● Task directions:
Your answer must be the full listing below, repeated exactly, with no pictures in it.

● Input data:

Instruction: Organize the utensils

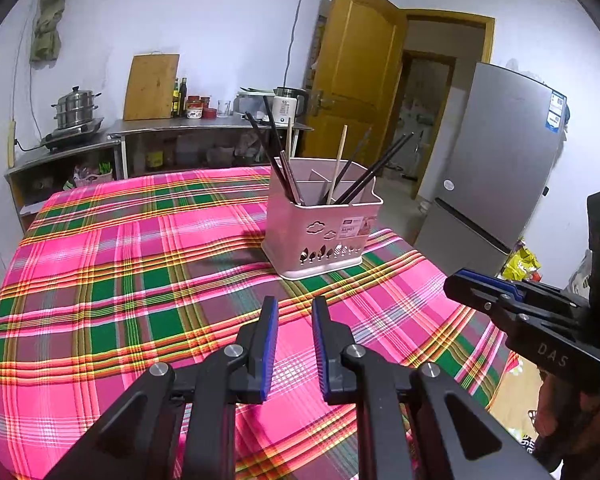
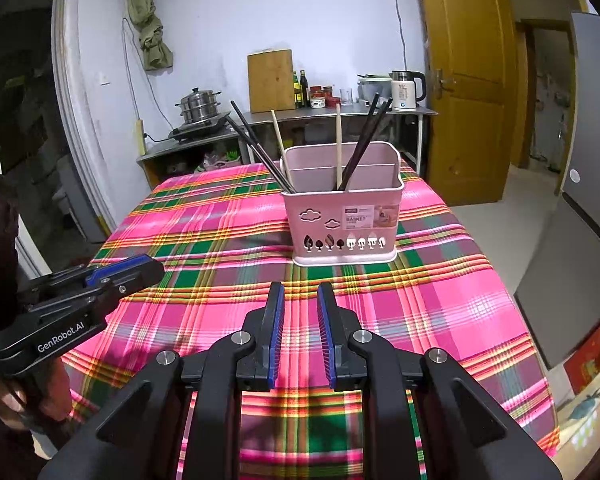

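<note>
A pink utensil basket point(image 1: 320, 236) point(image 2: 340, 216) stands upright on the plaid tablecloth point(image 1: 120, 280) point(image 2: 220, 240), ahead of both grippers. Several dark chopsticks point(image 1: 268, 148) point(image 2: 256, 148) and pale wooden ones point(image 1: 340, 160) point(image 2: 338, 140) lean in its compartments. My left gripper point(image 1: 294, 304) hovers over the cloth short of the basket, its jaws a narrow gap apart with nothing between them. My right gripper point(image 2: 300, 290) hovers the same way, a little apart and empty. Each gripper also shows from the side in the other's view: the right gripper point(image 1: 456, 282) and the left gripper point(image 2: 148, 266).
A grey fridge point(image 1: 500, 160) point(image 2: 588, 200) stands right of the table, and a wooden door point(image 1: 356, 72) is open behind it. A steel counter point(image 1: 180, 124) at the back carries a steamer pot point(image 1: 76, 106), a cutting board point(image 1: 152, 86), bottles and a kettle point(image 2: 406, 90).
</note>
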The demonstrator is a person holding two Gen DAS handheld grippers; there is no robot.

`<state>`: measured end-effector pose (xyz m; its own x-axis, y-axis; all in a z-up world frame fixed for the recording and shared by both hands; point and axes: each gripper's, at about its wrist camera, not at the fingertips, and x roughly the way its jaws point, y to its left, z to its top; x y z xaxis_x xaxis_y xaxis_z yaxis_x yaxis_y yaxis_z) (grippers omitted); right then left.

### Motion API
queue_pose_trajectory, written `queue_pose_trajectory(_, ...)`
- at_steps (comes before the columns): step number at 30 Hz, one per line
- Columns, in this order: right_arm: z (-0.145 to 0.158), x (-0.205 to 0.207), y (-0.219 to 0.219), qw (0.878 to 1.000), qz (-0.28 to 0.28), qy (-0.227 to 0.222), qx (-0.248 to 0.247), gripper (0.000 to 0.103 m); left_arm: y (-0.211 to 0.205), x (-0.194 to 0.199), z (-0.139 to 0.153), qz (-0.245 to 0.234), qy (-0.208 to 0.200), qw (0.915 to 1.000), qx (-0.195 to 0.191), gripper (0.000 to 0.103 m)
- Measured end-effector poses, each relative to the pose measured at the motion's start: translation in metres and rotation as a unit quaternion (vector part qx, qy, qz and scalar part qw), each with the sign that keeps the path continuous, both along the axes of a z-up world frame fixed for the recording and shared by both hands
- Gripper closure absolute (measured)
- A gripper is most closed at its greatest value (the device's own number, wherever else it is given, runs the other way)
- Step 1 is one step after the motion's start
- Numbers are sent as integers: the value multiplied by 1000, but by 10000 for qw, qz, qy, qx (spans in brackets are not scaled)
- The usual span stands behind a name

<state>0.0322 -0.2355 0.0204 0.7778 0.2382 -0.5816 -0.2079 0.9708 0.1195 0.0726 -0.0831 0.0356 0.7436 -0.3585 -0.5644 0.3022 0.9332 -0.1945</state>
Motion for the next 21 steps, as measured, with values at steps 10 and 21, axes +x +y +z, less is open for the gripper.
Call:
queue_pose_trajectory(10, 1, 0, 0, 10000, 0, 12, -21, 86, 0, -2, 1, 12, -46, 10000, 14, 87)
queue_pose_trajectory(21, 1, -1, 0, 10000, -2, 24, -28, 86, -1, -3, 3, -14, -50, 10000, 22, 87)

● The answer:
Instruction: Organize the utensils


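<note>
A pink utensil basket point(image 1: 320, 236) point(image 2: 340, 216) stands upright on the plaid tablecloth point(image 1: 120, 280) point(image 2: 220, 240), ahead of both grippers. Several dark chopsticks point(image 1: 268, 148) point(image 2: 256, 148) and pale wooden ones point(image 1: 340, 160) point(image 2: 338, 140) lean in its compartments. My left gripper point(image 1: 294, 304) hovers over the cloth short of the basket, its jaws a narrow gap apart with nothing between them. My right gripper point(image 2: 300, 290) hovers the same way, a little apart and empty. Each gripper also shows from the side in the other's view: the right gripper point(image 1: 456, 282) and the left gripper point(image 2: 148, 266).
A grey fridge point(image 1: 500, 160) point(image 2: 588, 200) stands right of the table, and a wooden door point(image 1: 356, 72) is open behind it. A steel counter point(image 1: 180, 124) at the back carries a steamer pot point(image 1: 76, 106), a cutting board point(image 1: 152, 86), bottles and a kettle point(image 2: 406, 90).
</note>
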The demonstrator is a person holding two Gen DAS handheld grippers; there is no robot.

`<state>`: measured end-effector pose (xyz m; its own x-axis, y-axis; all in a z-up world frame fixed for the recording and shared by both hands; point and axes: each gripper's, at about its wrist camera, not at the fingertips, and x roughly the way its jaws point, y to its left, z to its top; x y z xaxis_x xaxis_y xaxis_z yaxis_x yaxis_y yaxis_z) (grippers omitted); right then left.

### Motion API
queue_pose_trajectory, written `queue_pose_trajectory(_, ...)`
- at_steps (comes before the columns): step number at 30 Hz, one per line
- Columns, in this order: right_arm: z (-0.145 to 0.158), x (-0.205 to 0.207), y (-0.219 to 0.219), qw (0.878 to 1.000), qz (-0.28 to 0.28), qy (-0.227 to 0.222), qx (-0.248 to 0.247), gripper (0.000 to 0.103 m); left_arm: y (-0.211 to 0.205), x (-0.194 to 0.199), z (-0.139 to 0.153), qz (-0.245 to 0.234), qy (-0.208 to 0.200), qw (0.915 to 1.000), qx (-0.195 to 0.191), gripper (0.000 to 0.103 m)
- Measured end-effector poses, each relative to the pose measured at the motion's start: translation in metres and rotation as a unit quaternion (vector part qx, qy, qz and scalar part qw), each with the sign that keeps the path continuous, both along the axes of a z-up world frame fixed for the recording and shared by both hands
- Gripper closure absolute (measured)
- A gripper is most closed at its greatest value (the device's own number, wherever else it is given, runs the other way)
- Step 1 is one step after the motion's start
- Numbers are sent as integers: the value multiplied by 1000, but by 10000 for qw, qz, qy, qx (spans in brackets are not scaled)
- The usual span stands behind a name

<state>0.0322 -0.2355 0.0204 0.7778 0.2382 -0.5816 -0.2079 0.9708 0.1195 0.0726 -0.0831 0.0356 0.7436 -0.3585 -0.5644 0.3022 0.9332 -0.1945</state>
Motion for the next 21 steps, as measured, with values at steps 10 and 21, axes +x +y +z, less is open for the gripper.
Call:
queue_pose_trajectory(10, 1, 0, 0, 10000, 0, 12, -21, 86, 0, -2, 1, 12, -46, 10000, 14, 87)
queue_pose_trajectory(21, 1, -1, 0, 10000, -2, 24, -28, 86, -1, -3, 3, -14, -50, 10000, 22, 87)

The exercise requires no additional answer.